An older woman who just moved to Madison a couple years ago called just to say she likes what I said and hopes I will keep speaking up. No problem there, although as you can tell, the beginning of the school year has cut into my writing time.
Local gravel, junk, and tree entrepreneur Lee Yager wrote a full letter to the editor of his own a week after mine. Offering a big hooray for my comments on the city’s wasteful use of tax dollars, he went on to lay bare the falsity of comment our mayor made once that Madison must “grow or die.” Lee may have gone a little overboard in declaring Madison a “metropolitan madhouse” (although the word choice impresses me), but his essential point that maybe Madison is just fine the size it is is worth considering. Growth is not inherently good. Organisms in nature reach an optimal adult size and maintain that size with relative stability until death. Perhaps cities and societies have an optimal size of their own, beyond which growth creates more problems than it solves.

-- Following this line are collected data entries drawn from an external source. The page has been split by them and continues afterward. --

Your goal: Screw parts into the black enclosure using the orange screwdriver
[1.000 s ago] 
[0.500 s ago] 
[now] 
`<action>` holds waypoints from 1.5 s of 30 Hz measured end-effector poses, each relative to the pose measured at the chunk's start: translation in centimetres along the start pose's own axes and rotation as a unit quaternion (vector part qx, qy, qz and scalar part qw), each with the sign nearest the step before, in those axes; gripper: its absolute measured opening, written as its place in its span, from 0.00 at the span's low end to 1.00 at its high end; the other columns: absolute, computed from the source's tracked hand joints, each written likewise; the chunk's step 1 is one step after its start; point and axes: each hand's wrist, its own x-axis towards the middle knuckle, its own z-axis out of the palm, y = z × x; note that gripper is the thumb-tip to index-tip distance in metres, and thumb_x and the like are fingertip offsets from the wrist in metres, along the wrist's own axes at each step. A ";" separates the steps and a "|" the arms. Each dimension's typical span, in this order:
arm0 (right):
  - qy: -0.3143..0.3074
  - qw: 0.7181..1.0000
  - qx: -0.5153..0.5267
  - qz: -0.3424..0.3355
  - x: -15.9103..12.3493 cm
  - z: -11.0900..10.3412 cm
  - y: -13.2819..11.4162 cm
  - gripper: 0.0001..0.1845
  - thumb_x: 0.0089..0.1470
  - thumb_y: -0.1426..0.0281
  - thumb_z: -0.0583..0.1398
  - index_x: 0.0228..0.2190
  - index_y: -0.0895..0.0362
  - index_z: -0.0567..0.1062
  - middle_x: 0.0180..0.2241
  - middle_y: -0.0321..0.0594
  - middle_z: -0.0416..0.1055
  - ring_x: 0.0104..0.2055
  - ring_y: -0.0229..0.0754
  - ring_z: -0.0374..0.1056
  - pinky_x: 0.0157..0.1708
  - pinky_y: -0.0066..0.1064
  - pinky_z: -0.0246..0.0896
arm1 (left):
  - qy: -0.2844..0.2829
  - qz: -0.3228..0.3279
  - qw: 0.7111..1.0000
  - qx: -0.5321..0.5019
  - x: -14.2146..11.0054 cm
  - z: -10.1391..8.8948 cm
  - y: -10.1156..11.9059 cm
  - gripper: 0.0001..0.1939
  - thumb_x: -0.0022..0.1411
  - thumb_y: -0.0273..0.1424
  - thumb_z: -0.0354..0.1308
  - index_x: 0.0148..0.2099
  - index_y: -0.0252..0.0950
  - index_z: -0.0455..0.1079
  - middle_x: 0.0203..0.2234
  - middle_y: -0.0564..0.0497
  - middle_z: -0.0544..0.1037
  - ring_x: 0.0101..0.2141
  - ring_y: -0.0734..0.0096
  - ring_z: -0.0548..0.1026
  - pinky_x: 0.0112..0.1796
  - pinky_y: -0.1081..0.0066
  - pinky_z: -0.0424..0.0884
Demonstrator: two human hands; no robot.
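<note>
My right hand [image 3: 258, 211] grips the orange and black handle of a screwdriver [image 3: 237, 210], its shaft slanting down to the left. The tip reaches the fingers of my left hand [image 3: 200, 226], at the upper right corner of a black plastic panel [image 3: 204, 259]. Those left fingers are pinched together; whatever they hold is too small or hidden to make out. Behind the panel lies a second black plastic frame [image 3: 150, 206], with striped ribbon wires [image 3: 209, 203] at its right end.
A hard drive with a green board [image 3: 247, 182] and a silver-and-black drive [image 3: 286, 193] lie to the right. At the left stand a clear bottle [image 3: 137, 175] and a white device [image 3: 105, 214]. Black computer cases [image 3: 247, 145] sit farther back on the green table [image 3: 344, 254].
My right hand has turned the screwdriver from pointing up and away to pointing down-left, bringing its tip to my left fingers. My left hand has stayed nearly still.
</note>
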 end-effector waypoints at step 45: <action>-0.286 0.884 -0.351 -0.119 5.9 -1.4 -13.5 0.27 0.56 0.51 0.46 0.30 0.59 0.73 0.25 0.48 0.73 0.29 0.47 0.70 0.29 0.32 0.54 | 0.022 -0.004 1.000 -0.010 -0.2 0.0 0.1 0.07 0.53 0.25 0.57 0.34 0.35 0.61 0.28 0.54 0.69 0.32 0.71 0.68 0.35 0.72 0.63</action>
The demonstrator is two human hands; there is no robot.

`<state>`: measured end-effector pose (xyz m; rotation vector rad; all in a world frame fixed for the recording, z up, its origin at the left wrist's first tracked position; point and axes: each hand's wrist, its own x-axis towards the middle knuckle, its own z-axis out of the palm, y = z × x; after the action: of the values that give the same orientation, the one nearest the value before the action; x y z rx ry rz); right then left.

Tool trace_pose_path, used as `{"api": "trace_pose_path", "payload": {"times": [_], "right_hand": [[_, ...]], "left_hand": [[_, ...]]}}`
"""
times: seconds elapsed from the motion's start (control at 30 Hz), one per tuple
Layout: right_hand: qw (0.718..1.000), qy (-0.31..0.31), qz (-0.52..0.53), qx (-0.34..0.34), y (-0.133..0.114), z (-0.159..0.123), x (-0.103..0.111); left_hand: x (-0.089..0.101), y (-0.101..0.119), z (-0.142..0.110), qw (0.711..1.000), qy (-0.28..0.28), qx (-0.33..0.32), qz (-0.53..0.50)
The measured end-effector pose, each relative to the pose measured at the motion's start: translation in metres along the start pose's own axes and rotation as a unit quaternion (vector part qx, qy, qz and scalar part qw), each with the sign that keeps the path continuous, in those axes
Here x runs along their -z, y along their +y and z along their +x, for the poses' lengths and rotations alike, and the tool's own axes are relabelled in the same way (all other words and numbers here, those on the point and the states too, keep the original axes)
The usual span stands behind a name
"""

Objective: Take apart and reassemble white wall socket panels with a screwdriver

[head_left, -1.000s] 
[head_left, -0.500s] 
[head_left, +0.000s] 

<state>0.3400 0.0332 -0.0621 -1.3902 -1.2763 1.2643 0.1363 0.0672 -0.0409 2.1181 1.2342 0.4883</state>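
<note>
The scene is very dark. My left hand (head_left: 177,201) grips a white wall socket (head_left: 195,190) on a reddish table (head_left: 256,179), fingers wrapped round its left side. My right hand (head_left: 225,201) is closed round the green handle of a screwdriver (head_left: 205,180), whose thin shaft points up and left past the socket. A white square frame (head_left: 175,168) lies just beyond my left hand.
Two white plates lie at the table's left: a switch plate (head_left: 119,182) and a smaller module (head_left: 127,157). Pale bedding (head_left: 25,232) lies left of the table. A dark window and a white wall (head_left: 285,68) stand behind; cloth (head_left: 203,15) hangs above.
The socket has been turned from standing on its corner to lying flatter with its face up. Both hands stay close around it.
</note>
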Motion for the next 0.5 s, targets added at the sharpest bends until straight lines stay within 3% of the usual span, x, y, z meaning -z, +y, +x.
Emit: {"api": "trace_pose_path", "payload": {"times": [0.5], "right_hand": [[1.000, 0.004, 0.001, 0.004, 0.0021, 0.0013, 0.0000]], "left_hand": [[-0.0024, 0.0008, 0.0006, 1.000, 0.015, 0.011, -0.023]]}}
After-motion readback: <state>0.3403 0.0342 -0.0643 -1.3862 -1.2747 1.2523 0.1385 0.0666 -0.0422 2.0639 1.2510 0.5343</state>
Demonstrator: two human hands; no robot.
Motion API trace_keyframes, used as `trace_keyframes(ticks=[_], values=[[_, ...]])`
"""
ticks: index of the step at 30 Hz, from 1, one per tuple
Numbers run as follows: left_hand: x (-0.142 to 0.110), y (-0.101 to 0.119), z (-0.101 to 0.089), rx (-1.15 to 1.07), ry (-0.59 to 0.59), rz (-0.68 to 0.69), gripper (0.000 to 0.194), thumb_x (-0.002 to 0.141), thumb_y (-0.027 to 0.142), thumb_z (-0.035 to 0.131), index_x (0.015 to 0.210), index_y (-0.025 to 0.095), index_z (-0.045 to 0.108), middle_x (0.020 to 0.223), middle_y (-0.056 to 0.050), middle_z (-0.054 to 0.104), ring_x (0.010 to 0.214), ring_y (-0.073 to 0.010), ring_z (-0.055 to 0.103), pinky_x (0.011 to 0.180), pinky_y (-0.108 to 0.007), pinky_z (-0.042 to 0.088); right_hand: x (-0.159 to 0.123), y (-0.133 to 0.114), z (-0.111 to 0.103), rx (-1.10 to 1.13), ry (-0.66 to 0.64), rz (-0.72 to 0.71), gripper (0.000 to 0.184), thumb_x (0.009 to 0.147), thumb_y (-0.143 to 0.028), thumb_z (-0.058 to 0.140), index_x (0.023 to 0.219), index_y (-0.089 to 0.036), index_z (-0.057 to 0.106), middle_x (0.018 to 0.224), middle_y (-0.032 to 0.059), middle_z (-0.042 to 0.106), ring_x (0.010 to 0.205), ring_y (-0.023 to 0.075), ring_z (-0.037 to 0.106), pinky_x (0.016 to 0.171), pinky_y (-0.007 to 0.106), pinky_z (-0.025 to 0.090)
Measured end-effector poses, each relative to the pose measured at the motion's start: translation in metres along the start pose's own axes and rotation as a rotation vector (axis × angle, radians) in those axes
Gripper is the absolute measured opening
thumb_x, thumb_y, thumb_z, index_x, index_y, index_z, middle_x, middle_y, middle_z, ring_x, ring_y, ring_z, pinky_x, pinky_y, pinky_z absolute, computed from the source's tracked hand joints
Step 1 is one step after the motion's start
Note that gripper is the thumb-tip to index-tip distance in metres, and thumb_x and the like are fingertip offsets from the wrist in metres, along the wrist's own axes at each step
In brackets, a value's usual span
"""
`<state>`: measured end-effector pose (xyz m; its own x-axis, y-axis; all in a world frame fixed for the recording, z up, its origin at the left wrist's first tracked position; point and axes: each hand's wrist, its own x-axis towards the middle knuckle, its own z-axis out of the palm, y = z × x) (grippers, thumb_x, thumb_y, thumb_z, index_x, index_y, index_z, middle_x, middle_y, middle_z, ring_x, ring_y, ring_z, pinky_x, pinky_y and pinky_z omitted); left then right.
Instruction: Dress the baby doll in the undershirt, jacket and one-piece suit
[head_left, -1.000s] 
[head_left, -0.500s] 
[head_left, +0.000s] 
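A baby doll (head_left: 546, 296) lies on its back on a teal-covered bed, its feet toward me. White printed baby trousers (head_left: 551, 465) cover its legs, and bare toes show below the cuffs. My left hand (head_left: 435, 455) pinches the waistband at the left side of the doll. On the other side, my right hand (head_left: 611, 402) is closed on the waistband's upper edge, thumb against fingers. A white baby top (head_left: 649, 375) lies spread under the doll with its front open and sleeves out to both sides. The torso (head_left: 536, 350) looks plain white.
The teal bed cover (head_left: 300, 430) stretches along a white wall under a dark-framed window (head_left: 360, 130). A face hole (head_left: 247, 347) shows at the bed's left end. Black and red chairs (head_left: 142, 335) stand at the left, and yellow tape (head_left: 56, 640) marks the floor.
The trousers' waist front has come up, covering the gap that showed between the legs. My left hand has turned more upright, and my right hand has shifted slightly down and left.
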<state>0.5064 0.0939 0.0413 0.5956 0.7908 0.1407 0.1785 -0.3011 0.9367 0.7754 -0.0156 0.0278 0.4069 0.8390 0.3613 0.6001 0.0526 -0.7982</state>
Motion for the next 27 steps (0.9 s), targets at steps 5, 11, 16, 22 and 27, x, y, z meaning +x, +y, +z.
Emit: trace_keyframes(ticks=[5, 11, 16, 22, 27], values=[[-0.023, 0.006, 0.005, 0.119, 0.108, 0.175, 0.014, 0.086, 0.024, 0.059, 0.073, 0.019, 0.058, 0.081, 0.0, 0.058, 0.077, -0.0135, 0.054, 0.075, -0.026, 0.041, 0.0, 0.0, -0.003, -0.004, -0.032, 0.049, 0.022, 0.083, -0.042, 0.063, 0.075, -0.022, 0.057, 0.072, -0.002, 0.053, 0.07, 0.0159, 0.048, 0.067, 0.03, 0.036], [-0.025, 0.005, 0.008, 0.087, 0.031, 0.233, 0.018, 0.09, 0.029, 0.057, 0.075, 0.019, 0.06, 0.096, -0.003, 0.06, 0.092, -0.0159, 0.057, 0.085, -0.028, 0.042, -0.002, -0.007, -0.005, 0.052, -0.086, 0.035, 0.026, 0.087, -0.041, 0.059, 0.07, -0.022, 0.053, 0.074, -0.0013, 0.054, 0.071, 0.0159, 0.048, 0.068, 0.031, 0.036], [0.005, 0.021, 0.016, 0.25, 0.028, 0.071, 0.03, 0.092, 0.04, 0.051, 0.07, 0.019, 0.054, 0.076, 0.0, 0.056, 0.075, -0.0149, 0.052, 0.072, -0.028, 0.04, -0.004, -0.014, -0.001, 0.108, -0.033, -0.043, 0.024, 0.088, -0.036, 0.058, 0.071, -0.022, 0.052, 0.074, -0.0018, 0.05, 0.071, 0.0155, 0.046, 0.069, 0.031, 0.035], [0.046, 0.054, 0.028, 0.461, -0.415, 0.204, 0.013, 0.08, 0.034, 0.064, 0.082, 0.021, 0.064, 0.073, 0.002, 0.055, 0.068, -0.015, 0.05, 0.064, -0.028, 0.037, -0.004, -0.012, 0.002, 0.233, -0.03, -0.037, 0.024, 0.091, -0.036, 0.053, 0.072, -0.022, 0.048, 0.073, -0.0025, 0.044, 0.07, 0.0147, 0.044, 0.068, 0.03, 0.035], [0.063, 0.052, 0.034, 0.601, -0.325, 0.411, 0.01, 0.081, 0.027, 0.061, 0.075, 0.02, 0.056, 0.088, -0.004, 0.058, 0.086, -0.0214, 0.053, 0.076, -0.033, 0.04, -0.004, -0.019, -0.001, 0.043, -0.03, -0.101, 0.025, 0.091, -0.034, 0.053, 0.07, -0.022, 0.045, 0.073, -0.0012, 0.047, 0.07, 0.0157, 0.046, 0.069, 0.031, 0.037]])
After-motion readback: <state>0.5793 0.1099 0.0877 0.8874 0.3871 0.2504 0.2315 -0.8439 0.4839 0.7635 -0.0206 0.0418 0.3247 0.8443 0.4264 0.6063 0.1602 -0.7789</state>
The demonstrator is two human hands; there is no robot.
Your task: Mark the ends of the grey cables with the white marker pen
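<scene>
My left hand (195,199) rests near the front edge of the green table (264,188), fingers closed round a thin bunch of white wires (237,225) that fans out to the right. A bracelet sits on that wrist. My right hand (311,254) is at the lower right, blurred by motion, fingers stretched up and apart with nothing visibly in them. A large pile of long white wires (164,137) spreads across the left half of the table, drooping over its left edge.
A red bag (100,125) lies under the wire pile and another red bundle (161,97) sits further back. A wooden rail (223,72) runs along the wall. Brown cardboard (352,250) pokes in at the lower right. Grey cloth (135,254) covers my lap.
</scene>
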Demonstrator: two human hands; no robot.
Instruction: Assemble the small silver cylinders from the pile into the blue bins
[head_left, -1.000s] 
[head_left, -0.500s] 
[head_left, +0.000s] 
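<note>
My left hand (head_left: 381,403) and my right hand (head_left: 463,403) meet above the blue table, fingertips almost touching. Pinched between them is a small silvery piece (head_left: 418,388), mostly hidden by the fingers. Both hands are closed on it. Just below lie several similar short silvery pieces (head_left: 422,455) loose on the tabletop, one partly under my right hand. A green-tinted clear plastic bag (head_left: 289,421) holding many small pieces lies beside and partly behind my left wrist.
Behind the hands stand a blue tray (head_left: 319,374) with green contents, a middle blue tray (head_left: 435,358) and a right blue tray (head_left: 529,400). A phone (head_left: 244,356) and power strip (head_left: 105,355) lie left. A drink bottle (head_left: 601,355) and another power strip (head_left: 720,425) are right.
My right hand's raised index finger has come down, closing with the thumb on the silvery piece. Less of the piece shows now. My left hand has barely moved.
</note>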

Another local, Chrys Daniel, a contributor to the MDL, offered the most insightful criticism I've received yet on the issue of marketing Madison when she caught me at our local Chinese eatery. She said that while she appreciated my comments (as well as those of Gale Pifer in a three-day editorial series on the decline of music in Madison), she said I missed the mark. Our biggest attraction ought not be the lakes or Prairie Village or DSU. Our biggest attraction ought to be the arts. We have a number of skilled artists in town. John Green is regionally famous for his paintings of South Dakota life, particularly of hunting and wildlife. In his local studio, stained-glass artist Michael Hope creates beautiful windows that he sells worldwide. Rick Janssen produces abstract paintings and sculptures and exhibits around the state. Painters, jewellers, sculptors—this little town has genuine art coming out of its ears, yet the Chamber of Commerce seems blind to such creative endeavors. The Chamber views the world strictly through the traditional green-hued glasses of creating jobs and expanding the local economy. They want to draw more visitors here, but they haven’t figured out or even considered how to parlay all the local artistic talent into a marketable brand for the city. And Madison in general has been neglectful of the arts. There are supporters of Prairie Repertory Theater, which has come down from Brookings for over 30 years to present shows in Madison in the summer, but ticket purchases have been dwindling recently, with the proportion of season ticket holders from Madison with respect to the total population much smaller than the same proportion up in Brookings. The local “Art in the Park” festival held in July in conjunction with Crazy Days draws more crafts than real art, and the live music performances offered there drew hardly a dozen people to sit and listen in a shady tent on a pleasant summer afternoon. Even an arts event with a concomitant mission, a Christian music festival held at Prairie Village earlier in August, couldn’t draw the crowd of 300 the organizers had modestly hoped for. As Mrs. Daniel pointed out, Madison has a large pool of creative and expressive talent, but all too few members of the community seem to place any value on those artistic contributions.